I contacted Pierce Grip directly previously - they MIGHT start making them again, but it will be quite some time. They have to re-tool the production line or something. They did ask me what the going rate for a used set was. We'll see if they sell them again.

The 9mm/40 cal ones are hard to find too, but not as much as the 45 cal grips...


----------



## EliWolfe

Shipwreck said:


> They have long been out of production. I bought them LNIB from someone at the Beretta forum after I put up a WTB ad. I was lucky - some guys put up an ad and never get ahold of them. I had to pay $70 to get them.
> 
> I contacted Pierce Grip directly previously - they MIGHT start making them again, but it will be quite some time. They have to re-tool the production line or something. They did ask me what the going rate for a used set was. We'll see if they sell them again.
> 
> The 9mm/40 cal ones are hard to find too, but not as much as the 45 cal grips...

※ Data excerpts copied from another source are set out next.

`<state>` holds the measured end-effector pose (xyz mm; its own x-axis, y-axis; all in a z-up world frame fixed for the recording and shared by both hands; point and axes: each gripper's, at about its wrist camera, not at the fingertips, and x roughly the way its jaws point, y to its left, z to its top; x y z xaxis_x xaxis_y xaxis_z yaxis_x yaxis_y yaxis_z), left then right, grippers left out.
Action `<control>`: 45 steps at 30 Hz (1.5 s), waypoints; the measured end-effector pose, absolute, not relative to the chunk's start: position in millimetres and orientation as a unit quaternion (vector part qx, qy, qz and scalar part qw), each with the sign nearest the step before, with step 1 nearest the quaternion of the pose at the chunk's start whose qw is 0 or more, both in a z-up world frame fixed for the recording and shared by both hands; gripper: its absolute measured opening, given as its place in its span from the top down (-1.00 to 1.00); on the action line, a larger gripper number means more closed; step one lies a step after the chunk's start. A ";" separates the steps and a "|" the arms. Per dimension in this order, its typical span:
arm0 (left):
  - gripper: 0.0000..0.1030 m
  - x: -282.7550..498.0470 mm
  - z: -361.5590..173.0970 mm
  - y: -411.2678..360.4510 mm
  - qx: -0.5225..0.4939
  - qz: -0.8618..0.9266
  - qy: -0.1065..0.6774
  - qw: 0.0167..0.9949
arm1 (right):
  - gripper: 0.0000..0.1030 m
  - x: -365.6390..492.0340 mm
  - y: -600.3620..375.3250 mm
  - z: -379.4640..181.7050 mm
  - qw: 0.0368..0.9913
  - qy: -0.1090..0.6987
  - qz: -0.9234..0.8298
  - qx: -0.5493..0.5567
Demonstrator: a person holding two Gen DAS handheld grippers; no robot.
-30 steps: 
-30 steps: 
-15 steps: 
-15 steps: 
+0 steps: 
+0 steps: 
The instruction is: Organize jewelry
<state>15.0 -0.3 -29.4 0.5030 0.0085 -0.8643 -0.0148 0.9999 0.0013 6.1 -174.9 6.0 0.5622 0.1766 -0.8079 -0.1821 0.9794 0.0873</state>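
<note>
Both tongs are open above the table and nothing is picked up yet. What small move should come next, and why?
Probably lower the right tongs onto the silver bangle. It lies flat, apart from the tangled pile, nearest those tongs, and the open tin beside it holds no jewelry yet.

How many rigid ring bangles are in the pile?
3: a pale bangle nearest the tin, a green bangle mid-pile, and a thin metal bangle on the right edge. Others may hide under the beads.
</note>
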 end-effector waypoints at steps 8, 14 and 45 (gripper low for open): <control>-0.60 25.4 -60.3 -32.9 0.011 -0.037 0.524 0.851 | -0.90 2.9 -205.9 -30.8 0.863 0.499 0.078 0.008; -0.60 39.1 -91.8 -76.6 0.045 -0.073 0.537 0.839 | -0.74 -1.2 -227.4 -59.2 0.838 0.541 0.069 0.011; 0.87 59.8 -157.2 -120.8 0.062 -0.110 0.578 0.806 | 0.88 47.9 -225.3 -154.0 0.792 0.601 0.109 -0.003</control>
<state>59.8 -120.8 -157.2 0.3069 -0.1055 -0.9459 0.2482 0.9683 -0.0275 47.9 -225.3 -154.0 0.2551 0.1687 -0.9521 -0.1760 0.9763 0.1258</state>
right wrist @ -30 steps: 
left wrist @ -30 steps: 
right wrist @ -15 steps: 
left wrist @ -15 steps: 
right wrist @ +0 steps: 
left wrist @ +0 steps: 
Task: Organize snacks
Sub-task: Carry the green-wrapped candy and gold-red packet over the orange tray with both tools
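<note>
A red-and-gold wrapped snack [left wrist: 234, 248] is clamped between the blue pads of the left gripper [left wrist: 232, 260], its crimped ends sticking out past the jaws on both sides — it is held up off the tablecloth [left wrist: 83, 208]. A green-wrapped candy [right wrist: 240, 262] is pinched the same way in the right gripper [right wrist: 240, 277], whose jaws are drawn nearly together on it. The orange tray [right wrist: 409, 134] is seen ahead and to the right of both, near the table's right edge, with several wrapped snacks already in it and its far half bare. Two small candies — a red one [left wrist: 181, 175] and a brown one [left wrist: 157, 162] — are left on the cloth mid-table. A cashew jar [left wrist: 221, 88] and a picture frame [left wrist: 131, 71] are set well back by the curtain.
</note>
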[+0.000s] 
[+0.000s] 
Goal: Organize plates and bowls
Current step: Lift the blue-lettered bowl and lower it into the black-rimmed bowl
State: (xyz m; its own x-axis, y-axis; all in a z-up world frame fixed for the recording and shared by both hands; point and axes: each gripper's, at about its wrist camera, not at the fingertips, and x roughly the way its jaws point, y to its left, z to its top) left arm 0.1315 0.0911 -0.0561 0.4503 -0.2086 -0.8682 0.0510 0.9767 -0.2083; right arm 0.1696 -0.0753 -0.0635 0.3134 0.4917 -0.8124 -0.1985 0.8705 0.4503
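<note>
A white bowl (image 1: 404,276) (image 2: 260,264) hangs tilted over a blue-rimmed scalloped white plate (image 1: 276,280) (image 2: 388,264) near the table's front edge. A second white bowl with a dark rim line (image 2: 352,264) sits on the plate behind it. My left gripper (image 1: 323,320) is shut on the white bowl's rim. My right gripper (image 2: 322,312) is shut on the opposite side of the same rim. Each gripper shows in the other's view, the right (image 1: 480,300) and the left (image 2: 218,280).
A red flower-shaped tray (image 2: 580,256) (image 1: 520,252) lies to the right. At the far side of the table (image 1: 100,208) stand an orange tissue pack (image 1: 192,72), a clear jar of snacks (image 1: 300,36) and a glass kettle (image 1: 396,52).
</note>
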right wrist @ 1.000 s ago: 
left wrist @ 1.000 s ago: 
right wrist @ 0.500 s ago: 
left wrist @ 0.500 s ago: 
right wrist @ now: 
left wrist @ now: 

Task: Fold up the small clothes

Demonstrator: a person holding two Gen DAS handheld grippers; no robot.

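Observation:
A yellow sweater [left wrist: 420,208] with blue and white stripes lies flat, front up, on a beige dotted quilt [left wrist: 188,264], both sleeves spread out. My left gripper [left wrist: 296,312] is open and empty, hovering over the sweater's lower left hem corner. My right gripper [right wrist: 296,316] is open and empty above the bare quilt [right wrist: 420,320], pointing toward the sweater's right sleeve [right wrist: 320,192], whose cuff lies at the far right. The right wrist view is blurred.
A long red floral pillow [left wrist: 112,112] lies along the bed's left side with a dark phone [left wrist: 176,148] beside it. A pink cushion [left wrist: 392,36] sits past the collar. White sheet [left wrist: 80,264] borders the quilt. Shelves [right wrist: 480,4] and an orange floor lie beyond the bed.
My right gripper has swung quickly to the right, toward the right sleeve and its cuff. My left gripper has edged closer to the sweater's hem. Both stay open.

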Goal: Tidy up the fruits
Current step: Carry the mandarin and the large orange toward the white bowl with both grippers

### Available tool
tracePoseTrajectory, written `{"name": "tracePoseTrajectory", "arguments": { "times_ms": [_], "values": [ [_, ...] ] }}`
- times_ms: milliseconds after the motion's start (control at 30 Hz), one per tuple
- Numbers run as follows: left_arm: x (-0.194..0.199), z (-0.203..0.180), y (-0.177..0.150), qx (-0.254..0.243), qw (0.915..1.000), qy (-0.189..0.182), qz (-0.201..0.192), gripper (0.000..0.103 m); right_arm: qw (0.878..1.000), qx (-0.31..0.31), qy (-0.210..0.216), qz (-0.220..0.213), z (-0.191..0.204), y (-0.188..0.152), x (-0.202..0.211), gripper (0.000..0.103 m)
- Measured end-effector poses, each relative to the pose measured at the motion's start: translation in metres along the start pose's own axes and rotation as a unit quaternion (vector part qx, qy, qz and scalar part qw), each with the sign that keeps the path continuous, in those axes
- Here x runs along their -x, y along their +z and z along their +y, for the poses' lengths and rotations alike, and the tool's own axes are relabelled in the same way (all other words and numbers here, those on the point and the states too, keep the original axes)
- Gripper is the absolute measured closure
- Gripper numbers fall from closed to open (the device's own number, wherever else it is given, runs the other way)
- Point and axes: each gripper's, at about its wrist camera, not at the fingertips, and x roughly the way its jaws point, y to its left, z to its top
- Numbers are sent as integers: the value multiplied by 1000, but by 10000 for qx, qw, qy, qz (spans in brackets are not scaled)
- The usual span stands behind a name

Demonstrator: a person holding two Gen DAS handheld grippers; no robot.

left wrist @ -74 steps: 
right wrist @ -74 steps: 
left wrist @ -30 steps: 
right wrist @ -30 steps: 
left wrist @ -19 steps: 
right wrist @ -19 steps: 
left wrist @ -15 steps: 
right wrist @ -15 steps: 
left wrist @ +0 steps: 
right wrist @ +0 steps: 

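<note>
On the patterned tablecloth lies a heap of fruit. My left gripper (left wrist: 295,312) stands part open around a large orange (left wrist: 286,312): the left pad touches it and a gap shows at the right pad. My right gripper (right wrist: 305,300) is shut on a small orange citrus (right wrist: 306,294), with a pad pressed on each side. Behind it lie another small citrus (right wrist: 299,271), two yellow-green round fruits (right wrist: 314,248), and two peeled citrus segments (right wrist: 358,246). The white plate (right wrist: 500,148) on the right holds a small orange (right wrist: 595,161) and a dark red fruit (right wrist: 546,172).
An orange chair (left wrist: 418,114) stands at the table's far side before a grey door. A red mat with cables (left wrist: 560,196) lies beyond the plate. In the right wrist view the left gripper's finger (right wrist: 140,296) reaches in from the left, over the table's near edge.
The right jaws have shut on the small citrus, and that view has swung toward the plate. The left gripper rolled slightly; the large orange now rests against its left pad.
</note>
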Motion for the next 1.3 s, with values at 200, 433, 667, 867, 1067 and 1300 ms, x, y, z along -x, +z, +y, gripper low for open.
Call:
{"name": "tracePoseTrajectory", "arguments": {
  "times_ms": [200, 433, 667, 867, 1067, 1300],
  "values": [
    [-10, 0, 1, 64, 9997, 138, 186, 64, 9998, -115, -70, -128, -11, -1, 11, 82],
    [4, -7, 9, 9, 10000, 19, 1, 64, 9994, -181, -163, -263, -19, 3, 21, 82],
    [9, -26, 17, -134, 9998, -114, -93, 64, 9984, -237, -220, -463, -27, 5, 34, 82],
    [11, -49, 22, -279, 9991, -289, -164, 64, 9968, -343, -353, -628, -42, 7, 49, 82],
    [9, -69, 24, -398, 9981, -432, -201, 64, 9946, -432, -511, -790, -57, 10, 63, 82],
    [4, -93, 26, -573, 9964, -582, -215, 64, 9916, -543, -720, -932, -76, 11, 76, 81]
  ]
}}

Thanks for the info, I will try the Beretta forum! 
Eli


----------



## Shipwreck

Good luck.


----------



## BigDog1135

EliWolfe said:


> Finally got to the range with my Stoeger Cougar 8000 9mm. Ran through 150 rounds of ball without any problems. The gun felt good, obviously a bit snappier recoil than my 92, but a real blast to shoot fast strings. I know, I am the first guy to jump on the pray and spray attitude. The cool thing was that at 10 yards, the gun was controllable enough to just watch that front sight bob along and keep bringing the muzzle back to point of aim. No sharpshooter groups, but it was a unique feeling of speed and control and I really liked it. Had my brother and best buddy there too, and they were impressed with the guns overall quality. Then I told them what I paid for it, and I think I just sold another one for Stoeger. I already have put walnut grips with a cougars head engraved on it, which makes for a really cool looking gun. Ok, so I love my Stoeger and look forward to tightening up my groups next time out. Honestly, running the thing as fast as we could, combat accuracy was more than adequate. Too much fun. I would be interested in hearing how the .45 ACP recoil is compared to the 9. Thanks,
> Eli:mrgreen:


Would love to see some pics of the new grips.:smt1099


----------



## cougartex

BigDog1135 said:


> Would love to see some pics of the new grips.:smt1099


Wood Grips for Beretta/Stoeger Cougar -

Grips4u - Grips4u


----------



## EliWolfe

cougartex said:


> Wood Grips for Beretta/Stoeger Cougar -
> 
> Grips4u - Grips4u


I am currently on vakay in Fla. Will post some pics when I get home, I got to get a new camera!
Eli


----------